Prior Final Fantasy games used a simple tilemap to represent terrain. Final Fantasy VII’s overworld switched over to a world made up of triangles, each of which with a terrain code that indicated which entities can traverse it.

The triangles, additionally, are divided into square chunks. No triangle extends outside its chunk. Additionally, in each chunk, the triangle vertices aren’t represented literally for each triangle. Instead, the triangle coordinates are indexes into a list of coordinates, all to save a bit more memory.

Now, while each chunk is much smaller than the entire overworld, each can have over 100 triangles, so the code does some additional optimization. It keeps track of the last six triangles Cloud has touched, and checks them first when moving. If a triangle in this list is touched, then the search is stopped without checking the 100+ other triangles in the chunk.

Now, chunks are loaded into memory dynamically as Cloud explores, both for interaction and for rendering. The game loads the 25 chunks immediately around him off the disk, and some more in the direction the camera is facing. These chunks are constantly going stale (going out of range) and being refreshed as Cloud moves and the camera changes direction. Chunks are stored in a linked list, so are usually located by pointers, which means the chunks don’t need to be actually moved in memory, but instead references to them are copied and moved around. Some older chunks stick around in memory, then, while new ones are loaded, and the new chunks get moved to the top of the list.

Now this is the hardest part for me to explain, as I don’t have the firmest grasp on it….

When Cloud boards most vehicles, his entity is despawned and the vehicle is created with an empty list of cached triangles. But when he gets on a Chocobo, his entity is not despawned. While the Chocobo has its own cached list of triangles, since Cloud is still being rendered on screen, his entity is preserved, and with it pointers to the last triangles he interacted with. These are kept, unused, while the Chocobo handles all of the collision and terrain checking.

When Cloud gets off Choccy, he still has a list of the last triangles he interacted with… but they refer to the data from the chunk he was last in. Now the game is smart enough that, if this is different from his original chunk, to refresh things, but if it’s the same chunk I think this doesn’t happen. But this doesn’t mean everything will work without problems. The chunks will probably be loaded in a different order, and that means the cached triangles will refer to different data.

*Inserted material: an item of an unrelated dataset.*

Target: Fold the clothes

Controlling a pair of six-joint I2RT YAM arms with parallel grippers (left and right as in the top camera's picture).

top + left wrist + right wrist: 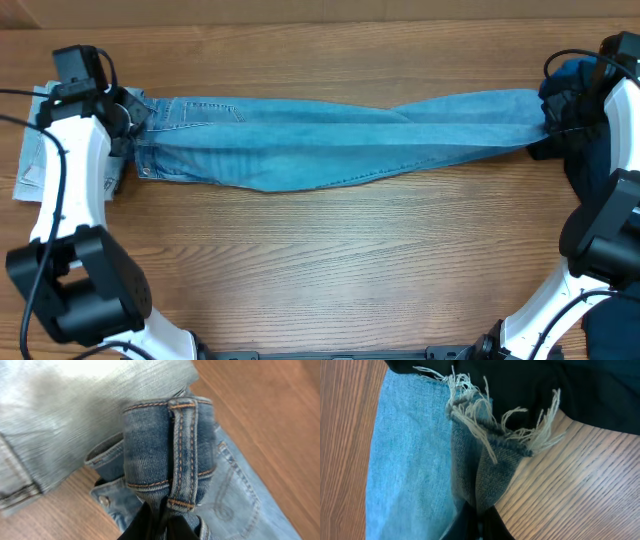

And since the vertices themselves aren’t stored in the triangle list, but indexes* to another list of data, it’s possible for some of this data to come from outside of the expected area, and for there to be duplicated coordinates among them.

Due to the way FFVII figures out which triangle Cloud is in, if two of the points in a triangle are on the same location, the game becomes much less discerning about whether Cloud is inside it or not. And if all three of the triangle’s vertices are in the same spot, forming what’s called a point triangle, just a single dot, then the game can’t declare Cloud is outside of it at all! So long as that triangle gets checked first, then the game will think Cloud is inside that triangle, so long as he’s in the same chunk. This could potentially turn the whole thing walkable.

Did I get it sufficiently right? Watch the video, and decide for yourself!

* The English graduate in me demands I point out that I know I’m being inconsistent with the plurals of vertex and index. Properly, like how I’m not writing vertexes, I should be writing indices, not indexes. I think that index is used more in contemporary English, so I made an editorial decision to pluralize it in a more familiar way. There, explanation: given.